# PROBLEM
Copy the lines exactly as they appear, starting with the first line of the records and ending with the line that contains "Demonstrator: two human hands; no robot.".

DATA EXTRACT section start

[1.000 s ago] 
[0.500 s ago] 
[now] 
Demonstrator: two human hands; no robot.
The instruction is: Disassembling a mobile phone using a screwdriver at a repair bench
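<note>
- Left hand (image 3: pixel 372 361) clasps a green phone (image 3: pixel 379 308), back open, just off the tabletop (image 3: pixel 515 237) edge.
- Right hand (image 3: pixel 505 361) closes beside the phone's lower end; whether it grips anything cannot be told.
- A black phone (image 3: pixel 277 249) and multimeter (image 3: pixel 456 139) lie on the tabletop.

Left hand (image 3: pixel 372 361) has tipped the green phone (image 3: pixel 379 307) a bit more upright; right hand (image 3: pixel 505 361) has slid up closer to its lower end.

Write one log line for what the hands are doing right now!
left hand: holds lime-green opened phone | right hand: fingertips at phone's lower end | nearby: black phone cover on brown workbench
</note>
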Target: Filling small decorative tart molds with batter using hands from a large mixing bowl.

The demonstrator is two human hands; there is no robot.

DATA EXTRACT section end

# OUTPUT
[1.000 s ago] 
[0.500 s ago] 
[now] 
Demonstrator: two human hands; no robot.

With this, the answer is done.